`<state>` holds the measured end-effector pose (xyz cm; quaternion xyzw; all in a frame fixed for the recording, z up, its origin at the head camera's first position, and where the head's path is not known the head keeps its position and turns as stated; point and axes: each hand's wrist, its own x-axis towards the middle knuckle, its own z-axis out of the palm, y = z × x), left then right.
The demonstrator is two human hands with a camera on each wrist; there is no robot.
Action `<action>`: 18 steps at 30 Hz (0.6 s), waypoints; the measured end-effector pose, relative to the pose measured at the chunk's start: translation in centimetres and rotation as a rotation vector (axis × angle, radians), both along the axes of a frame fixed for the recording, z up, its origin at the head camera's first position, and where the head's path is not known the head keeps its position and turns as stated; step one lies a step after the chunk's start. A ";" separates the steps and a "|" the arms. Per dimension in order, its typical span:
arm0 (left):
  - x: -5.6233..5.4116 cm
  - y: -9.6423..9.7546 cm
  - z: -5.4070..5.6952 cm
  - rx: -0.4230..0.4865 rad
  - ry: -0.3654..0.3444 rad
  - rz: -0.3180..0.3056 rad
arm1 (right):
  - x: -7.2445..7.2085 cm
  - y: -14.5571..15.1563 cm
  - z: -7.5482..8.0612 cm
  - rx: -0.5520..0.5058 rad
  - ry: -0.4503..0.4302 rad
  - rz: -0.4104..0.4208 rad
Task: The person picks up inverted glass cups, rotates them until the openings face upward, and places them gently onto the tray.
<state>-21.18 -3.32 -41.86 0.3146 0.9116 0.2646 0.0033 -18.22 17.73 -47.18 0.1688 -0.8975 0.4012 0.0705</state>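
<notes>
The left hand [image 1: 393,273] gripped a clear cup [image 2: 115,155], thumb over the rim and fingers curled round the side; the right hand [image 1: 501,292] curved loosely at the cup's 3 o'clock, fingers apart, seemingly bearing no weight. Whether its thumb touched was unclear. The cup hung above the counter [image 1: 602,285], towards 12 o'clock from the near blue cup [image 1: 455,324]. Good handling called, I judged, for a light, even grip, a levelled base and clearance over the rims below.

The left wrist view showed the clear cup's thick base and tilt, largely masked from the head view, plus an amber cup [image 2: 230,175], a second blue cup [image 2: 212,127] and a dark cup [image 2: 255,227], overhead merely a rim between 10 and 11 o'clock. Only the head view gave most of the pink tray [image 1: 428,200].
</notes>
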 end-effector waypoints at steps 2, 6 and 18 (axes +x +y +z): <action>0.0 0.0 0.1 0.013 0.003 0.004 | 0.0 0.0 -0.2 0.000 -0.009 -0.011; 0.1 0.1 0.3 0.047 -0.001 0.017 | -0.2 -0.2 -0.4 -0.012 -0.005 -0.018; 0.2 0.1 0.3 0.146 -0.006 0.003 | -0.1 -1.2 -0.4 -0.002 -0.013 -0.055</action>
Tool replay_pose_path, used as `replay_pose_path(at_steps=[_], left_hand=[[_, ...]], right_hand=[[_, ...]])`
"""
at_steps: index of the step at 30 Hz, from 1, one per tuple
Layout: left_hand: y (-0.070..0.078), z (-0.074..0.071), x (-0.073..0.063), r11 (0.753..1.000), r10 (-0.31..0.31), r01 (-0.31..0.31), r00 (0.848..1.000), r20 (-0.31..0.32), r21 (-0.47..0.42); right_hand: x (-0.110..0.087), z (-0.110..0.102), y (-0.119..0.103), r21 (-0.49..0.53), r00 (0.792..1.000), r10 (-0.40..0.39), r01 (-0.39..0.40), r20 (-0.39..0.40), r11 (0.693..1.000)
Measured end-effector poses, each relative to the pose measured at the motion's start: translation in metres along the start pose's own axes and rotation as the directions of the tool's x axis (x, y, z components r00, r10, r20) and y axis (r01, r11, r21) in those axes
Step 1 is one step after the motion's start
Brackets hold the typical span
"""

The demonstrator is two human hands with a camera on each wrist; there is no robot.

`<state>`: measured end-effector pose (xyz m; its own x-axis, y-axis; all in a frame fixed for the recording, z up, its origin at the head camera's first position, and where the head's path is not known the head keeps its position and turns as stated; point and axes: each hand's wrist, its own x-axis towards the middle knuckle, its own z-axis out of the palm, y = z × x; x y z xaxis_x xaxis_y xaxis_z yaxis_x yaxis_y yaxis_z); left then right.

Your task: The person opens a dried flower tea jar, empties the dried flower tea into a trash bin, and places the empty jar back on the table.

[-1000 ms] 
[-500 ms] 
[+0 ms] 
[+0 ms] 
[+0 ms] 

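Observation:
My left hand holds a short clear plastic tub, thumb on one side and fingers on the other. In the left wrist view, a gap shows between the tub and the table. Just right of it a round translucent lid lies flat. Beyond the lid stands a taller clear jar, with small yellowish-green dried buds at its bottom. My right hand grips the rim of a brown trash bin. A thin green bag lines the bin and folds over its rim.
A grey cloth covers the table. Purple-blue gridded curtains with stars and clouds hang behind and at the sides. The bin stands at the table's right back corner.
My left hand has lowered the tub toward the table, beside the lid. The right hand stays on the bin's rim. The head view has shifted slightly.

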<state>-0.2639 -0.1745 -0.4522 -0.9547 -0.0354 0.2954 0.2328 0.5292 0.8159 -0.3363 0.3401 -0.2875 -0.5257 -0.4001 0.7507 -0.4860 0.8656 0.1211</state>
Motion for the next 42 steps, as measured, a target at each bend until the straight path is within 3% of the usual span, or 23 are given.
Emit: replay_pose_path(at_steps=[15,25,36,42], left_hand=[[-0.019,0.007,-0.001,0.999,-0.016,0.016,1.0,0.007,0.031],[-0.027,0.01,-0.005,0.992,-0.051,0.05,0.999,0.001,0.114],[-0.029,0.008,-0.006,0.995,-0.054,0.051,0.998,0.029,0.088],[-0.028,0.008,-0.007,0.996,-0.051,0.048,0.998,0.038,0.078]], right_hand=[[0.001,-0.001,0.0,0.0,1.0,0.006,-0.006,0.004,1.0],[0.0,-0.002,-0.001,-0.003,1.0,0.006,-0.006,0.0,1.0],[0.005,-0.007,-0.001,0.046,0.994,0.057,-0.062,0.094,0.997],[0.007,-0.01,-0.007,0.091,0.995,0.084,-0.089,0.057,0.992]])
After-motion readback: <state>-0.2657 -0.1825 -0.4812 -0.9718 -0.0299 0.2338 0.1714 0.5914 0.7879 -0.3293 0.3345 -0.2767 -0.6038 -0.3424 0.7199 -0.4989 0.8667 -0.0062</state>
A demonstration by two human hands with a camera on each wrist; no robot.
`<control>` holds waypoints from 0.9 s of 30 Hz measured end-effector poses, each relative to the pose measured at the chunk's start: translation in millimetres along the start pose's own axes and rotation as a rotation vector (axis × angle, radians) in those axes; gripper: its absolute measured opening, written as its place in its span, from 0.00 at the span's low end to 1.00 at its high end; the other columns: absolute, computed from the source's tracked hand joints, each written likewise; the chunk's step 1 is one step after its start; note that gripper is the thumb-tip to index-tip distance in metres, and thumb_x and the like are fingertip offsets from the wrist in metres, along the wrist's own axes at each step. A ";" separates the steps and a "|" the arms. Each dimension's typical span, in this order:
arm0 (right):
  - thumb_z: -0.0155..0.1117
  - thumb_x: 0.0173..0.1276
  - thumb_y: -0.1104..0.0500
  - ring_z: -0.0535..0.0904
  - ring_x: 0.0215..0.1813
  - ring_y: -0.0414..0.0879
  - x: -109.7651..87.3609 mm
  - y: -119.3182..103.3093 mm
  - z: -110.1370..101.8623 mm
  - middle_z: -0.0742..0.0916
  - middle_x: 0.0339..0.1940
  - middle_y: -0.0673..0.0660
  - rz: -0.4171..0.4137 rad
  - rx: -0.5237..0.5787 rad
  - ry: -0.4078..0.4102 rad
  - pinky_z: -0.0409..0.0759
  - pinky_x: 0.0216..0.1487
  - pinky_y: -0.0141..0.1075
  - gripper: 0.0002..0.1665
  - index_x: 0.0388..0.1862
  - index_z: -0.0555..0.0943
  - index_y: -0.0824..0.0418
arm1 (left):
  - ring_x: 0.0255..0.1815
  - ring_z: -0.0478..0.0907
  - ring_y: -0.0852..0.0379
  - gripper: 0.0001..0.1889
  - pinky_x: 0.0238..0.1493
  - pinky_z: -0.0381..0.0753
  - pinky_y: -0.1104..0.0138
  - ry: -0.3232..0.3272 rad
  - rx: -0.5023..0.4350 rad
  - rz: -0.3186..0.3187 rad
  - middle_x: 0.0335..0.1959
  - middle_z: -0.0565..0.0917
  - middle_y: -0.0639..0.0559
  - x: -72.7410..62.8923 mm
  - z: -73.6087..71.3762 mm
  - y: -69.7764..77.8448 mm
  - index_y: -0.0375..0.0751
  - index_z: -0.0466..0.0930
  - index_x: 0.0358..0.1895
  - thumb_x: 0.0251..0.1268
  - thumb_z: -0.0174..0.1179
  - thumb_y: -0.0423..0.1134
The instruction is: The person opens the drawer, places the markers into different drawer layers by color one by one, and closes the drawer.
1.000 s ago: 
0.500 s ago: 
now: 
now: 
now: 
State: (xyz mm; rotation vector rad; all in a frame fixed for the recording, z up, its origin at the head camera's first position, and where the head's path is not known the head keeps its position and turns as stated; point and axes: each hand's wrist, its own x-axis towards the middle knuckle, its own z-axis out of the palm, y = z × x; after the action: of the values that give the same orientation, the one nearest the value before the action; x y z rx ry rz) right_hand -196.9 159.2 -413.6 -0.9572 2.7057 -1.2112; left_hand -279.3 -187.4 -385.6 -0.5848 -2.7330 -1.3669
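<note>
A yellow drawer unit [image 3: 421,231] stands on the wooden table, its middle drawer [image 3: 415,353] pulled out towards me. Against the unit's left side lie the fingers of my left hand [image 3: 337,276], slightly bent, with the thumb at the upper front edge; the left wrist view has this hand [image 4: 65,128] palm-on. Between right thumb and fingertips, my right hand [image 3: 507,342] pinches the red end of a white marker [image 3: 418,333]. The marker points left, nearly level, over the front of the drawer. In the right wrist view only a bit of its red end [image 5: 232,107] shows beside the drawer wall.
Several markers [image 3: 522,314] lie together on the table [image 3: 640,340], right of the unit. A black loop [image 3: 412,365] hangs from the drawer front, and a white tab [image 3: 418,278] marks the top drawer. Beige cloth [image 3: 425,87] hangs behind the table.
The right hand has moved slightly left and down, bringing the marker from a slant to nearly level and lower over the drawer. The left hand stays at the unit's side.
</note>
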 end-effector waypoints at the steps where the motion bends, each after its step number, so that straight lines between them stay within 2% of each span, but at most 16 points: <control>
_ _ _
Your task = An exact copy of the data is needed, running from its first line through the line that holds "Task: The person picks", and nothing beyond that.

Exercise result =
`<state>` holds the measured end-effector pose (xyz cm; quaternion xyzw; all in a frame fixed for the recording, z up, its origin at the head camera's first position, and where the head's path is not known the head keeps its position and turns as stated; point and axes: each hand's wrist, its own x-axis towards the middle knuckle, its own z-axis out of the palm, y = z × x), left then right.
The demonstrator is two human hands with a camera on each wrist; there is no robot.
Action `<action>`: 18 steps at 30 Hz (0.6 s), waypoints; the measured end-effector pose, relative to the pose measured at the chunk's start: translation in centimetres and rotation as a rotation vector (axis × angle, radians), both along the axes of a frame fixed for the recording, z up, its origin at the head camera's first position, and where the head's path is not known the head keeps its position and turns as stated; step one lies a step after the chunk's start. A ";" separates the steps and a "|" the arms. Per dimension in order, its typical span:
arm0 (left):
  - x: -5.6233..5.4116 cm
  - y: -9.6423..9.7546 cm
  - z: -5.4070..5.6952 cm
  - rx: -0.4230..0.4865 rad
  - ry: -0.3654..0.3444 rad
  - rz: -0.3180..0.3056 rad
arm1 (right):
  - x: -7.2445..7.2085 cm
  - y: -14.5571..15.1563 cm
  - z: -7.5482..8.0612 cm
  - rx: -0.5520..0.5058 rad
  - ry: -0.4503..0.4302 rad
  - rz: -0.4104..0.4208 rad
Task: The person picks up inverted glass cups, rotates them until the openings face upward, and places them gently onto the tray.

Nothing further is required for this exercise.